Retrieving information on a test benefits learning. Many studies have demonstrated this by presenting information to be learned (e.g., Swahili–English word pairs, such as Farasi: Horse) and then requiring participants to retrieve the information (e.g., Farasi: _____) or to spend an equivalent amount of time restudying it (e.g., Farasi: Horse). On a final test, information learned through retrieval is often remembered better than information learned through restudying (e.g., Roediger & Butler, 2011; see also Roediger & Karpicke, 2006a).

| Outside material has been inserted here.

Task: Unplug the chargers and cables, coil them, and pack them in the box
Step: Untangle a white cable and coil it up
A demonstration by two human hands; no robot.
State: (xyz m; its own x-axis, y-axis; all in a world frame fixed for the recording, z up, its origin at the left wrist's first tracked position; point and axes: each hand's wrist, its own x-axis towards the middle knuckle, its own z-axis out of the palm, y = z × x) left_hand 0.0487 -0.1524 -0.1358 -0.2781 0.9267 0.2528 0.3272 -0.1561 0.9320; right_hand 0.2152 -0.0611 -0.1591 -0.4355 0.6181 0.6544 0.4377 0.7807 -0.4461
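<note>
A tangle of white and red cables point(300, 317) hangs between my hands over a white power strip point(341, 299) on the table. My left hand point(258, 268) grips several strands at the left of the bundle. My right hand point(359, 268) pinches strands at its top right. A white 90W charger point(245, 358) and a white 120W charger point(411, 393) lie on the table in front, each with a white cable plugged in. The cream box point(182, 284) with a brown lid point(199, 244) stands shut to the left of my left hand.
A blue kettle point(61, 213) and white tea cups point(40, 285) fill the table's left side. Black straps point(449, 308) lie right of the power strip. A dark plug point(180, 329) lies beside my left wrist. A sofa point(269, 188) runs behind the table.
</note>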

Commonly referred to as the testing effect or retrieval practice, this finding has been demonstrated across a wide range of verbal materials, including word lists (e.g., Carpenter & DeLosh, 2006), face–name pairs (e.g., Carpenter & DeLosh, 2005), paired associates (e.g., Carpenter, 2009, 2011), foreign language vocabulary (e.g., Carrier & Pashler, 1992; Finn & Roediger, 2011; Kang, 2010; Pyc & Rawson, 2010), general knowledge facts (e.g., Kornell, Hays, & Bjork, 2009; McDaniel & Fisher, 1991), and text passages (e.g., Agarwal, Karpicke, Kang, Roediger, & McDermott, 2008; Butler, 2010; Kang, McDermott, & Roediger, 2007; Roediger & Karpicke, 2006b). Demonstrations of the testing effect have been so numerous and reliable that it has been featured in a practice guide for educators as an instructional technique to improve student learning that is supported by strong evidence (e.g., Pashler et al., 2007).

Confidence in the educational benefits of testing is hindered by two major limitations, however. First, studies of the testing effect have been based almost exclusively on memory for verbal materials. Numerous demonstrations of the effect with word lists and paired associates have made no clear predictions about whether testing would enhance more complex forms of learning that are not exclusively verbal, such as locations and distances within one’s environment. Learning to navigate new environments is becoming increasingly important in military operations and transportation-based professions, however, so investigations of the potential benefits of testing for spatial learning would be of great practical value.

Only two known studies have explored the benefits of testing on learning two-dimensional map representations. Carpenter and Pashler (2007) presented maps that contained several features, such as roads, rivers, and trees. After having 20 s to encode the map, participants learned the features by having 100 additional seconds to view the map (i.e., the pure-study condition) or by spending 100 s viewing the same map with one feature randomly deleted at a time (i.e., the testing-with-feedback condition). In the latter condition, participants were informed that one of the features was missing and that they must try to remember the feature and its location. After mentally retrieving the feature, participants pressed a button that made the missing feature reappear so that they could score their accuracy. Thirty minutes later, when participants were asked to draw the maps, those maps that were learned through testing with feedback were drawn significantly more accurately than those that were learned through pure study.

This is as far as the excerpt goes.